→ Aim of the task: Which lines of the entries below run from the one holding "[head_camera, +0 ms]" to the one holding "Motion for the", inclusive? Set down exactly those lines and no others.

Dataset records below:

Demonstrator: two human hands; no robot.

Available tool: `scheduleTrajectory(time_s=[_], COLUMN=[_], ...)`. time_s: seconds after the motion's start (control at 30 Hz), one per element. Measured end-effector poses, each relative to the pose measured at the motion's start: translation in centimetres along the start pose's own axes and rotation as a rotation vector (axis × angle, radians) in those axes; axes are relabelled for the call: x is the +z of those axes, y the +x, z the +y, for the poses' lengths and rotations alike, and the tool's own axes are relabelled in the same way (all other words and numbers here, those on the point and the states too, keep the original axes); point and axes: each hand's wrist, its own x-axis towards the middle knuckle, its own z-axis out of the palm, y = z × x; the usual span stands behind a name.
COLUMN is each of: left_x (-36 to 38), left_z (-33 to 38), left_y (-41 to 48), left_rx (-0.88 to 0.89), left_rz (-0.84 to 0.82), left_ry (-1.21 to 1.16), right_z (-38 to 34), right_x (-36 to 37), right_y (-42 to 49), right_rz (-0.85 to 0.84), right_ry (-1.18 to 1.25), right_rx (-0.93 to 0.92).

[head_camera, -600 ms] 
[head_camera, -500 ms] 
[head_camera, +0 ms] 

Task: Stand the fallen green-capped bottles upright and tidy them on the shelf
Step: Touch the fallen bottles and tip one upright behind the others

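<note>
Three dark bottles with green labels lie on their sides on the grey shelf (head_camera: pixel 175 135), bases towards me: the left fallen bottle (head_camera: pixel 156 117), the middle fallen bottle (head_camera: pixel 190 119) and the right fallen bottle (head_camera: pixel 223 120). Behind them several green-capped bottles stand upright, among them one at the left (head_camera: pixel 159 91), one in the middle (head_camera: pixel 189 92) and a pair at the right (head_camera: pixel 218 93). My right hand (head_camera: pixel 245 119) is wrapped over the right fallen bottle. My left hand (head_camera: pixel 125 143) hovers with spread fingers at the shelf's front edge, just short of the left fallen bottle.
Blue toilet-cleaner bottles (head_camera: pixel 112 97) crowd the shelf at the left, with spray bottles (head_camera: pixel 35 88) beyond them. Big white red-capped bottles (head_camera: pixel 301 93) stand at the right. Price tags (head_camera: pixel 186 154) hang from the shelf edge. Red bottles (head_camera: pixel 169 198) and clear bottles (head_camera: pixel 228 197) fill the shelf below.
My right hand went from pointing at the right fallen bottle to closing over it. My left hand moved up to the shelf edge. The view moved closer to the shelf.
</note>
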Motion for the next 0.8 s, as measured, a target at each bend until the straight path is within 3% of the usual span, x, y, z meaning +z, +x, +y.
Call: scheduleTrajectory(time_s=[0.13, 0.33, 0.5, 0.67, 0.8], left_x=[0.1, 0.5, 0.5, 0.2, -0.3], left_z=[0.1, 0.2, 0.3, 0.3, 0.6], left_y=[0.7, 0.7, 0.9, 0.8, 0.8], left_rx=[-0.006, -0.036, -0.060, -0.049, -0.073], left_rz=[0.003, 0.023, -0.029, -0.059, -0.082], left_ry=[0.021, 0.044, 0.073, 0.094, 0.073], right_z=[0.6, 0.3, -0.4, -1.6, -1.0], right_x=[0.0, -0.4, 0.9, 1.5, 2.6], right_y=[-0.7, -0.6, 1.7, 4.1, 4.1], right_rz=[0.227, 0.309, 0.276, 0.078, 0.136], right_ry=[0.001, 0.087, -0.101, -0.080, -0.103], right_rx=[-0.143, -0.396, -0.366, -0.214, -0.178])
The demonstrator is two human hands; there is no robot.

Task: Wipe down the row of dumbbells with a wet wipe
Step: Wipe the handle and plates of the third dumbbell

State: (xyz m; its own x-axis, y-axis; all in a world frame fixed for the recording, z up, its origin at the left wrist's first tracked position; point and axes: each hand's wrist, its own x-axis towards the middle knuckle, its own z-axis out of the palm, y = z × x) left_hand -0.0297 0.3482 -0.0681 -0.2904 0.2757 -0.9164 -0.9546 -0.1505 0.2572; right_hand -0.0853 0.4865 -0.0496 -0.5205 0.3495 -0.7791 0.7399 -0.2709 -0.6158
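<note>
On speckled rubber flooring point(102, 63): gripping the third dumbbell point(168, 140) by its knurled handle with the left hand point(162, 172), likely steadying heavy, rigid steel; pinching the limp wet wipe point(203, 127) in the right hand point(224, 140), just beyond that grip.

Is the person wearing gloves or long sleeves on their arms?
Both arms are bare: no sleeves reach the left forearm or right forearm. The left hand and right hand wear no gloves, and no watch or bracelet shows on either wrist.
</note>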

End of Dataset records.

→ Expected answer:
[head_camera, +0 ms] 

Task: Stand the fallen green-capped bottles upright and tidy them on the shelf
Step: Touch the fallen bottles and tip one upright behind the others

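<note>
Three dark bottles with green labels lie on their sides on the grey shelf (head_camera: pixel 175 135), bases towards me: the left fallen bottle (head_camera: pixel 156 117), the middle fallen bottle (head_camera: pixel 190 119) and the right fallen bottle (head_camera: pixel 223 120). Behind them several green-capped bottles stand upright, among them one at the left (head_camera: pixel 159 91), one in the middle (head_camera: pixel 189 92) and a pair at the right (head_camera: pixel 218 93). My right hand (head_camera: pixel 245 119) is wrapped over the right fallen bottle. My left hand (head_camera: pixel 125 143) hovers with spread fingers at the shelf's front edge, just short of the left fallen bottle.
Blue toilet-cleaner bottles (head_camera: pixel 112 97) crowd the shelf at the left, with spray bottles (head_camera: pixel 35 88) beyond them. Big white red-capped bottles (head_camera: pixel 301 93) stand at the right. Price tags (head_camera: pixel 186 154) hang from the shelf edge. Red bottles (head_camera: pixel 169 198) and clear bottles (head_camera: pixel 228 197) fill the shelf below.
My right hand went from pointing at the right fallen bottle to closing over it. My left hand moved up to the shelf edge. The view moved closer to the shelf.
</note>
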Motion for the next 0.8 s, as measured, a target at each bend until the straight path is within 3% of the usual span, x, y, z meaning +z, +x, +y.

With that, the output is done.